Work through the entries below and show every line in which "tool" is found.

--- INFORMATION Enclosed Below ---

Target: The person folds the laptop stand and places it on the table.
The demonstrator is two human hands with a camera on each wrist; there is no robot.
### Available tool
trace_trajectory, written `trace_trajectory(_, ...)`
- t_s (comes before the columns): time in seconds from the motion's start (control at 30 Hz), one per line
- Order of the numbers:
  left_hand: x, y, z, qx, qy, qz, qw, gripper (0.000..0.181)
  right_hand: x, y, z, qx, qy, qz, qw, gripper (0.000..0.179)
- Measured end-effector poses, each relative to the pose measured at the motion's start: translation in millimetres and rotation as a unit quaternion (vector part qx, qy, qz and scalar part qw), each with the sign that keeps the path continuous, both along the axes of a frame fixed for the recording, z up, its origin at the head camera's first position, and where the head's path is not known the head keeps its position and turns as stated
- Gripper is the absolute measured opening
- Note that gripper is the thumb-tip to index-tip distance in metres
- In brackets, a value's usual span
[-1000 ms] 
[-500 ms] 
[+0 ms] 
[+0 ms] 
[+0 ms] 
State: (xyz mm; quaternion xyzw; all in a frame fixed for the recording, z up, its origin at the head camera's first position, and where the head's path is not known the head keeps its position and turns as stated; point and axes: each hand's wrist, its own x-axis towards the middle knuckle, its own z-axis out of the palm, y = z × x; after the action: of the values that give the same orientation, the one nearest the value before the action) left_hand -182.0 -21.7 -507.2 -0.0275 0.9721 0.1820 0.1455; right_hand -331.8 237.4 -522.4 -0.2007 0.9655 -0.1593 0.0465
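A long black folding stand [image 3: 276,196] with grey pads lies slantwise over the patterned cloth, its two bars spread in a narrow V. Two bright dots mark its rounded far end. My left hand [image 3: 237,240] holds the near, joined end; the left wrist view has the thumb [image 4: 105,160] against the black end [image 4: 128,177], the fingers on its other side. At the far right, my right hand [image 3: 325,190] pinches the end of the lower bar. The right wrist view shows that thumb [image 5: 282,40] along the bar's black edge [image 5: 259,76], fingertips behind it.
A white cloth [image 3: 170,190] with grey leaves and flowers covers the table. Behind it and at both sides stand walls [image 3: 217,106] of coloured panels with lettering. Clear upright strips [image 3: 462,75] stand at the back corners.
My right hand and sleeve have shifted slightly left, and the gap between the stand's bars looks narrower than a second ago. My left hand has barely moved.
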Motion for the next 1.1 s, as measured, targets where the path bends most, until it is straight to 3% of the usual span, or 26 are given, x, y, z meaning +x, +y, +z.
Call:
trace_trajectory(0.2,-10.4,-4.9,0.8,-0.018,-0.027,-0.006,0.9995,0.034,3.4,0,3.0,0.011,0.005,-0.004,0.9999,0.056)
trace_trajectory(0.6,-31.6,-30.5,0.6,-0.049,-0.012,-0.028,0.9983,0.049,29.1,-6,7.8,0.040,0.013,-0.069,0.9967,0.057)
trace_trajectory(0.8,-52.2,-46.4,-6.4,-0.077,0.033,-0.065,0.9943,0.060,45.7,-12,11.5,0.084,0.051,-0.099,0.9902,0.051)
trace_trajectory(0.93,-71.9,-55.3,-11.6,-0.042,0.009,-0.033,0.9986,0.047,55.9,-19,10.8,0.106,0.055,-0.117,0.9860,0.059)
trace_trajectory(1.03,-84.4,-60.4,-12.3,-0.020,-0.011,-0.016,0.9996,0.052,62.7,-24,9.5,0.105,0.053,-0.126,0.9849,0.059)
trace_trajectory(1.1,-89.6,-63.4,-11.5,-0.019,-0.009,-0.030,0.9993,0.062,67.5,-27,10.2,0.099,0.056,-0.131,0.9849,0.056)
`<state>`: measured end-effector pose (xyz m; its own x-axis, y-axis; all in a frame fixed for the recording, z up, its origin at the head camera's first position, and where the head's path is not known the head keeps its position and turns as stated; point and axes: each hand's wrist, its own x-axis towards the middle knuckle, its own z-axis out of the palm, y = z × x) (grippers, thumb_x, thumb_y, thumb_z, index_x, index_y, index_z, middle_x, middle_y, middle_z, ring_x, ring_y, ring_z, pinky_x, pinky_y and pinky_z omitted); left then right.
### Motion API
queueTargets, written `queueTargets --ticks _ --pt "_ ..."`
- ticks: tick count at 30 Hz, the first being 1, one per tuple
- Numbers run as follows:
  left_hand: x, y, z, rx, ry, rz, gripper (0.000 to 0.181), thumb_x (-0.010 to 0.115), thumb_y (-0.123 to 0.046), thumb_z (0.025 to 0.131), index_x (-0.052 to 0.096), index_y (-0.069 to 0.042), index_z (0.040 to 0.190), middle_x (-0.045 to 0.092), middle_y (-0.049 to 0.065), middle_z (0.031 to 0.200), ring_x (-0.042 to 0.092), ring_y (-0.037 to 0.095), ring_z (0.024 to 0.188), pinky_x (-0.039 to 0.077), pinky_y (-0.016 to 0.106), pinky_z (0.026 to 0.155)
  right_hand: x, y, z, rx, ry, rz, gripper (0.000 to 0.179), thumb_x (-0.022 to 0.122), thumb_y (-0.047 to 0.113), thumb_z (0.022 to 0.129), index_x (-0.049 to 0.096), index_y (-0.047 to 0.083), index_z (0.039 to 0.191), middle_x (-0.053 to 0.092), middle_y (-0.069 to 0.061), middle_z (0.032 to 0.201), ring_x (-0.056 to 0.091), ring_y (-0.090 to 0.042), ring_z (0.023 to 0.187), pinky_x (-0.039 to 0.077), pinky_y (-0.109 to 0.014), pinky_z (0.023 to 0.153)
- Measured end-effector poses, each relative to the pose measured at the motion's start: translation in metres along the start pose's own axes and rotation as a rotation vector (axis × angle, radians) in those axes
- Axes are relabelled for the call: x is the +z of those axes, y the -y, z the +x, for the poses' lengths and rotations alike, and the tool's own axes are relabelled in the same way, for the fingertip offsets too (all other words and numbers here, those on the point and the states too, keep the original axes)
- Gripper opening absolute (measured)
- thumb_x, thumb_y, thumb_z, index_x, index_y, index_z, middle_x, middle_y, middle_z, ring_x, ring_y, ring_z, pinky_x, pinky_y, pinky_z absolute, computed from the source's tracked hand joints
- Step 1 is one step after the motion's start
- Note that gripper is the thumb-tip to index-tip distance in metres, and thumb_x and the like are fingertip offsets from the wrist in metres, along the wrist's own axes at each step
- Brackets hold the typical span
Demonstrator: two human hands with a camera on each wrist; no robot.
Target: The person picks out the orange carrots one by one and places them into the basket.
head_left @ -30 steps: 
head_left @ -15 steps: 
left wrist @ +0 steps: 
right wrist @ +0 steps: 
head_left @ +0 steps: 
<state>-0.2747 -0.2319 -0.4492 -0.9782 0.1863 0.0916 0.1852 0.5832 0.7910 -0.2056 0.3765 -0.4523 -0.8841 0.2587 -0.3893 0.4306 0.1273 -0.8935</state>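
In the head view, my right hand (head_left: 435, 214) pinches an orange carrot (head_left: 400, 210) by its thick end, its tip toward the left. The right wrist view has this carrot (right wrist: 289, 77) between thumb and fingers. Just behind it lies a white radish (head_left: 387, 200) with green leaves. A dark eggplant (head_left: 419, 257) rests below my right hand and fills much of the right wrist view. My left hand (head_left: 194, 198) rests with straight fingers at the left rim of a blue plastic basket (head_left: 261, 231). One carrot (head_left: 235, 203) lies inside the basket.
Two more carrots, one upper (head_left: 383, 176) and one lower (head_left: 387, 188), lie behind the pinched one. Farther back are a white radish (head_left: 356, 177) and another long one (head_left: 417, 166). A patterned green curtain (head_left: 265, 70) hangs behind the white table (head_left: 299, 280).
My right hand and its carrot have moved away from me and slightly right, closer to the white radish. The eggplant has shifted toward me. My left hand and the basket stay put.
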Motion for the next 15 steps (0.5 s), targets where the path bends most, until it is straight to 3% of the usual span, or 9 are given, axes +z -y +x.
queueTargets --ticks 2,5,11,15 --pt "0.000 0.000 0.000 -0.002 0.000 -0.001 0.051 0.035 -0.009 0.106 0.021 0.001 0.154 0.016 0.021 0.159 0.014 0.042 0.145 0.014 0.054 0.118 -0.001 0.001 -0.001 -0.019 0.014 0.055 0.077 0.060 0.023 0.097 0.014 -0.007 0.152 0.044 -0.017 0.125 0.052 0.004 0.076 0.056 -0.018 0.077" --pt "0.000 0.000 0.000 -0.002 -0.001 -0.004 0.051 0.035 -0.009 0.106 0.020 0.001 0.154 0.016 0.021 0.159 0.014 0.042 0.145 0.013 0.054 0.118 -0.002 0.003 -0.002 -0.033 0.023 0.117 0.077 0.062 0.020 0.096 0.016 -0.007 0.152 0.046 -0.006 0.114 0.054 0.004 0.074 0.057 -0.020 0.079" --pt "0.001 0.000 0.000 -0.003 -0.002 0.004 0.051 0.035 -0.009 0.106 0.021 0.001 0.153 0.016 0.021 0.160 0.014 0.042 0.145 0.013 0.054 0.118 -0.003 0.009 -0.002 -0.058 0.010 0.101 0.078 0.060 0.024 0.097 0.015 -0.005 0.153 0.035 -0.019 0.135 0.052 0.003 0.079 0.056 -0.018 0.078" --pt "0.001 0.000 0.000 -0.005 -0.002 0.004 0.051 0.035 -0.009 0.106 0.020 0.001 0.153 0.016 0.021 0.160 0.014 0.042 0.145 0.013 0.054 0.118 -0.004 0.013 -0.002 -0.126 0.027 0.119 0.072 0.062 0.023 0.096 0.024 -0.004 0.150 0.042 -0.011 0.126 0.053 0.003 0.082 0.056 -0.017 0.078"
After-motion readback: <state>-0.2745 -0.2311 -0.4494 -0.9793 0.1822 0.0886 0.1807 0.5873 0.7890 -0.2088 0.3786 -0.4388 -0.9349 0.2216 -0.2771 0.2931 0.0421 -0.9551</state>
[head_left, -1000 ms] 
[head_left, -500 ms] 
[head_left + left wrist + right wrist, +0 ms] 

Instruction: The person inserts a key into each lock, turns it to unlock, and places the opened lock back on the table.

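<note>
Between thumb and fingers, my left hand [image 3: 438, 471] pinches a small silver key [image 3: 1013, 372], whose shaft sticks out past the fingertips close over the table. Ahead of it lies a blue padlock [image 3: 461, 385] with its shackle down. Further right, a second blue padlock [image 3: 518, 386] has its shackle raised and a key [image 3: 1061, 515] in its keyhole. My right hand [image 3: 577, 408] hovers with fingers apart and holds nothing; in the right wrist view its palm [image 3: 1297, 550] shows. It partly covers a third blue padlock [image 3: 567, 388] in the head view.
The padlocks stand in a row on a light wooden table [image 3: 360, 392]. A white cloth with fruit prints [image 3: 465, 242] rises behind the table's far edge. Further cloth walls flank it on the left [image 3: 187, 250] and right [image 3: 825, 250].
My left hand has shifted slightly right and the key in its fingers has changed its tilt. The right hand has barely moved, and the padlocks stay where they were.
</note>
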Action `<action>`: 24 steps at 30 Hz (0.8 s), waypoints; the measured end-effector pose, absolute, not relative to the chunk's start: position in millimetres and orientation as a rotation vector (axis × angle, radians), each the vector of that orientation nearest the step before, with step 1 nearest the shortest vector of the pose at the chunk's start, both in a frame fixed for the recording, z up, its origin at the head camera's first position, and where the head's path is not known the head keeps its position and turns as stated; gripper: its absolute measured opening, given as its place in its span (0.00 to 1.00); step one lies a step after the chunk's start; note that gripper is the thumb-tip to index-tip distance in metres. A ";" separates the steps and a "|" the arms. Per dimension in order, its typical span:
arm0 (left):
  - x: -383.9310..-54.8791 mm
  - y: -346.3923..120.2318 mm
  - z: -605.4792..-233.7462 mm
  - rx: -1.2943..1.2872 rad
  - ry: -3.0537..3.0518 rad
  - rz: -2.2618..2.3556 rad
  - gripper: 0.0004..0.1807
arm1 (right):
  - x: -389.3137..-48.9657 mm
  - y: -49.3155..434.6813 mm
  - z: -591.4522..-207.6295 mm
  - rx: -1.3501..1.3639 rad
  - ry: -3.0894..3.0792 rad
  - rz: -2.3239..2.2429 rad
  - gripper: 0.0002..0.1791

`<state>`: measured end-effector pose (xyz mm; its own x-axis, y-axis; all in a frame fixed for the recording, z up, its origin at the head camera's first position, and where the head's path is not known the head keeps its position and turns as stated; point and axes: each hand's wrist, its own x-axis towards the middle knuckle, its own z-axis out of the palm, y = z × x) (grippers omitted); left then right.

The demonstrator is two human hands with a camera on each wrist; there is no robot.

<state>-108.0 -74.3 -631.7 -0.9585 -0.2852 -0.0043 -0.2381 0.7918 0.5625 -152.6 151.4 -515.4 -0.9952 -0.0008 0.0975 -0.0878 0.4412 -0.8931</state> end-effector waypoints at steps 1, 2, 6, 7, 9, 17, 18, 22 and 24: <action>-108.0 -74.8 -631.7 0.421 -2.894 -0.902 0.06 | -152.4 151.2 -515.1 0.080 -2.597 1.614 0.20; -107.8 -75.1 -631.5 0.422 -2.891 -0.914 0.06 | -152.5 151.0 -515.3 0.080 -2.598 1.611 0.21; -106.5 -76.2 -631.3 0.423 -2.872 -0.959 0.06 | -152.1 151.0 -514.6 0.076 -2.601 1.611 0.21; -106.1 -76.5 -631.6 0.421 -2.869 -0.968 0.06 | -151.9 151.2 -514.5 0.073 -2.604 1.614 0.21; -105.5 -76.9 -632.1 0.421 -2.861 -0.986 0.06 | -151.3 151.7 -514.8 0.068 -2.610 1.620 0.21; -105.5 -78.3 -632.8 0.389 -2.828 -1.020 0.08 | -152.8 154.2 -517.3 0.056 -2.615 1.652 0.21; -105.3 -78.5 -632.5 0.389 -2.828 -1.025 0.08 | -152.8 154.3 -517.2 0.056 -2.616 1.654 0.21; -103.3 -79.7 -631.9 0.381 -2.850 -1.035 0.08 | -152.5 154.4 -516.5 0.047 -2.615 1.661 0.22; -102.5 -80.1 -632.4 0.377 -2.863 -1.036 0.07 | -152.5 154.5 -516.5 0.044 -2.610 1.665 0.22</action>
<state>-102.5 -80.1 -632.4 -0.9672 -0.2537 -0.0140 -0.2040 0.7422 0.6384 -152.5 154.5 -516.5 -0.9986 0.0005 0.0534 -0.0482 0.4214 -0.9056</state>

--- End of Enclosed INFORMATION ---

EXERCISE SOLUTION:
### Available tool
- Axes are relabelled for the call: x is the +z of those axes, y the -y, z the +x, for the poses' lengths and rotations alike, and the tool's own axes are relabelled in the same way, for the fingertip offsets too (all other words and numbers here, those on the point and the states too, keep the original axes)

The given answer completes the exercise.